Release 7.3 provides a reliable and supported mechanism for implementing a standby database system to facilitate quick disaster recovery. The scheme uses a secondary system on duplicate hardware, maintained in a constant state of media recovery through the application of log files archived at the primary site. In the event of a primary system failure, the standby can be activated with minimal recovery, providing immediate system availability. There are new commands and internal verifications for operations involved in the creation and maintenance of the standby system, improving the reliability of the disaster recovery scheme.

A standby database involves two databases: a primary database and a standby database. The primary database is the production database that is in use. The standby database is a copy of the production database, ideally located on a separate machine. The standby database runs in recovery mode until there is a failure at the primary site. At the time of a failure, the standby database performs recovery operations and comes online as the primary database.
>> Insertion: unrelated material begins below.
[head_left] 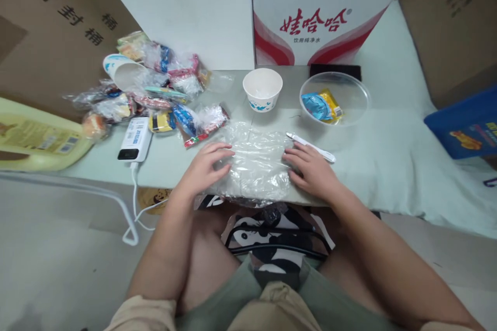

A standby database uses the archived log information from the primary database, so it is ready to perform recovery and go online at any time. When the primary database archives its redo logs, the logs must be transferred to the remote site and applied to the standby database. The standby database is therefore always behind the primary database in time and transaction history.

The physical hardware on which the standby database resides should be used only as a disaster recovery system; no other applications should run on it. Because the standby database is designed for disaster recovery, it ideally resides in a separate physical location than the primary. The standby database exists not only to guard against power failures and hardware failures, but also to protect your data in the event of a physical disaster such as a fire or an earthquake.